Rather than talk to him directly, you simply send him email. The best times are after 4pm, so that he can’t find you in person — you have already left the office. Hopefully, he takes the night to think about things, and any desire to do you bodily harm has dissipated by morning.
Success is marked by getting a weak response or no response at all. Whether or not anything actually changes is beside the point, because you have the email to prove that you made an attempt but “he’s just so difficult to work with — not a good team player.”
You win this game when you can add this item to your performance review in the form of a kudo — e.g. “coached subordinate successfully.”
You lose points if he pins you down in the hallway and actually succeeds in having a live conversation!
The CC: Email Game
This game has lost favor in recent years, due to its over-popularity.
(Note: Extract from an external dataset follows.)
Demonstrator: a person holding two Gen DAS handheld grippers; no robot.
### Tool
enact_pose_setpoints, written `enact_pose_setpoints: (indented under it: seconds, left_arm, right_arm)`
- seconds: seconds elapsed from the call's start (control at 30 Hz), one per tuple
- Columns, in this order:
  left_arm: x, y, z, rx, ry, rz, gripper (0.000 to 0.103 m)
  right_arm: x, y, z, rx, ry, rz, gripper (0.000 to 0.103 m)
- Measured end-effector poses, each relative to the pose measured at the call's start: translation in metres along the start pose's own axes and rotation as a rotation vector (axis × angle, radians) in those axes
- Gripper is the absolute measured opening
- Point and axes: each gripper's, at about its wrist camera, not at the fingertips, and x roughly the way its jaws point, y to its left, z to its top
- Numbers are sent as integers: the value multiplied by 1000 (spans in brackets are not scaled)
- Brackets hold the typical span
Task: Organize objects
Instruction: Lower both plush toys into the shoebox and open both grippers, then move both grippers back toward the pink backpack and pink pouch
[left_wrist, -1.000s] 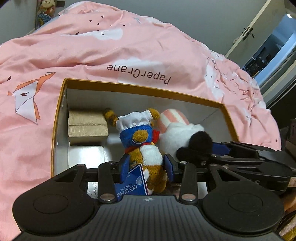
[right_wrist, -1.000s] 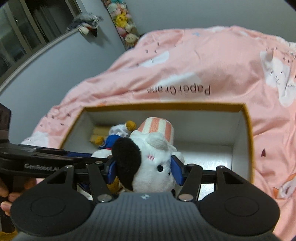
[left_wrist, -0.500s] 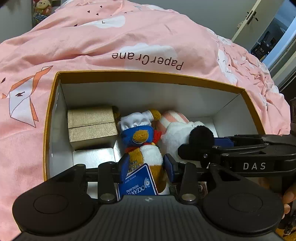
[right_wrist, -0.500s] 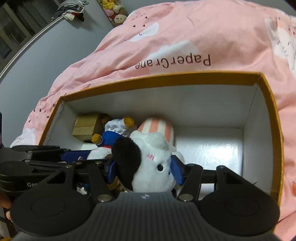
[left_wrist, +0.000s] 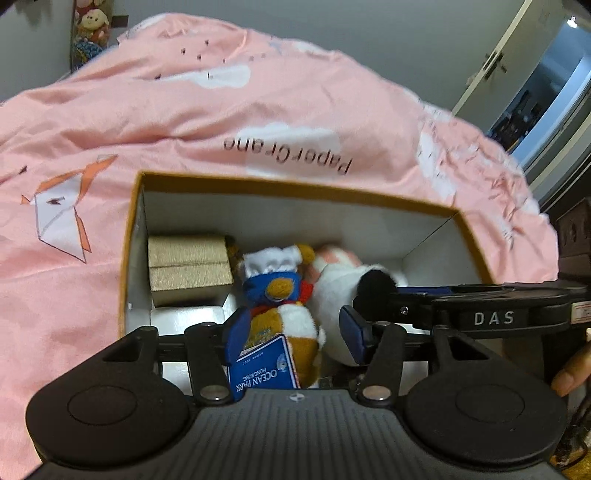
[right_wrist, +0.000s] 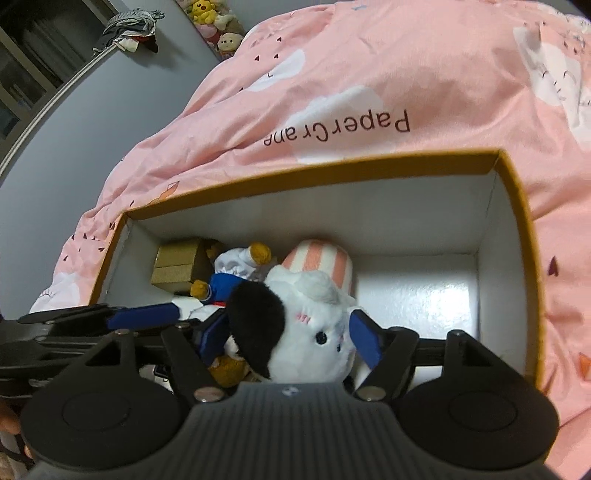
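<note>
An open box with a tan rim lies on the pink quilt. Inside, a plush bird in a white hat with a blue tag lies between the wide-apart fingers of my left gripper, which is open. Beside it a white plush dog with a black ear and striped hat lies between the spread fingers of my right gripper, open as well. The dog also shows in the left wrist view. The bird also shows in the right wrist view.
A gold gift box sits at the box's left end. The box's right part shows bare white floor. The pink "PaperCrane" quilt surrounds the box. Plush toys stand by the far wall.
Both grippers' fingers have spread apart, letting go of the bird and the dog, which now rest in the box. Both grippers have drawn back a little.
</note>
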Motion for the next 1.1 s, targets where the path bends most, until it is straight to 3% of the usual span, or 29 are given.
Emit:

It’s a simple one — conduct an email argument with someone, and intimidate them by CC’ing additional people with each reply.
The game has been spoiled by overuse by those who add others either too early in the conflict, or in numbers that result in lots of important people being pissed off. Some have been known to include entire companies in their exchanges, grinding actual work to a halt as everyone pauses to watch a public battle that is more compelling than any game ever played on World of Warcraft.
The fun in this game comes when someone higher up in the food-chain jumps in the fray and publicly smacks down your adversary, even mildly. (You can tell this happens when the emails stop.)
You lose major points if someone smacks you down, and minor ones if someone complains about the conversation itself.
It’s a high-stakes game that has become harder to win in recent times, so smart employees carefully use their BCC: button to achieve the same effect.
Bottom Line: Many of these games have innocent origins by employees that are trying their best to do a good job, but have gotten lost in companies that end up with lo productivity because no-one has intervened as these games have spiraled out of control.